> **Task item**:
Locate every line in the material below that has the word "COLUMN". Copy each of those lines.

Source data: Begin

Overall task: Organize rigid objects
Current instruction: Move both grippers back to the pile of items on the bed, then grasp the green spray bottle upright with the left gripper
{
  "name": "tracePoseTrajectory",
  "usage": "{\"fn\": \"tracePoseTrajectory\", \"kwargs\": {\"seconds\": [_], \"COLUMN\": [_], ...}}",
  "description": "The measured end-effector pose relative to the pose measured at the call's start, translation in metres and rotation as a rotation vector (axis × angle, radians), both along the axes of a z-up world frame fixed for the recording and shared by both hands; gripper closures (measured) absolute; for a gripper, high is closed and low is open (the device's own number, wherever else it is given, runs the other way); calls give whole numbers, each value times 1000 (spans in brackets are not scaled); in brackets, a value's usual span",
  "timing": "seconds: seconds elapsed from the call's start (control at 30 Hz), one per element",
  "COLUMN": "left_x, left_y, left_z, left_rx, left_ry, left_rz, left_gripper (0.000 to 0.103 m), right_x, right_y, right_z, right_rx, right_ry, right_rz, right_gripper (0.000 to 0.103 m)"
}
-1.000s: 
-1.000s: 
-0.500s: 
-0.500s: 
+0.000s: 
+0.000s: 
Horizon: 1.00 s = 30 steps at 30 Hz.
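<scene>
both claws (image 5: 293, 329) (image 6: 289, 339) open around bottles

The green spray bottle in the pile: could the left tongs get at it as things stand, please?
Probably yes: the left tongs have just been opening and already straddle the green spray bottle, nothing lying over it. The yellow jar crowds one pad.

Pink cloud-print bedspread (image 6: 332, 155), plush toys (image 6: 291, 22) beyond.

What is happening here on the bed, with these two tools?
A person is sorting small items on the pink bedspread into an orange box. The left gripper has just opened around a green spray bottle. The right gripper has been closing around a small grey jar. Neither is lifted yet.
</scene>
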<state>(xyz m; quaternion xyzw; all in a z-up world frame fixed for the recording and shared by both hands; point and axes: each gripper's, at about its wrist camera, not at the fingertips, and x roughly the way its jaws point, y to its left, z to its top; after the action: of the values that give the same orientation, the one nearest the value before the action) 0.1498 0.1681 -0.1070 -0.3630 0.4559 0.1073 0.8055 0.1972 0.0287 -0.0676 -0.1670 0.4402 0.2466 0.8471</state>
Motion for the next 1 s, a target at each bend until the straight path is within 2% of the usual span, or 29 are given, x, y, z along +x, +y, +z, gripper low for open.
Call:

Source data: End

> **Answer to this problem**:
  "usage": "{\"fn\": \"tracePoseTrajectory\", \"kwargs\": {\"seconds\": [_], \"COLUMN\": [_], ...}}",
  "COLUMN": "left_x, left_y, left_z, left_rx, left_ry, left_rz, left_gripper (0.000 to 0.103 m), right_x, right_y, right_z, right_rx, right_ry, right_rz, right_gripper (0.000 to 0.103 m)"

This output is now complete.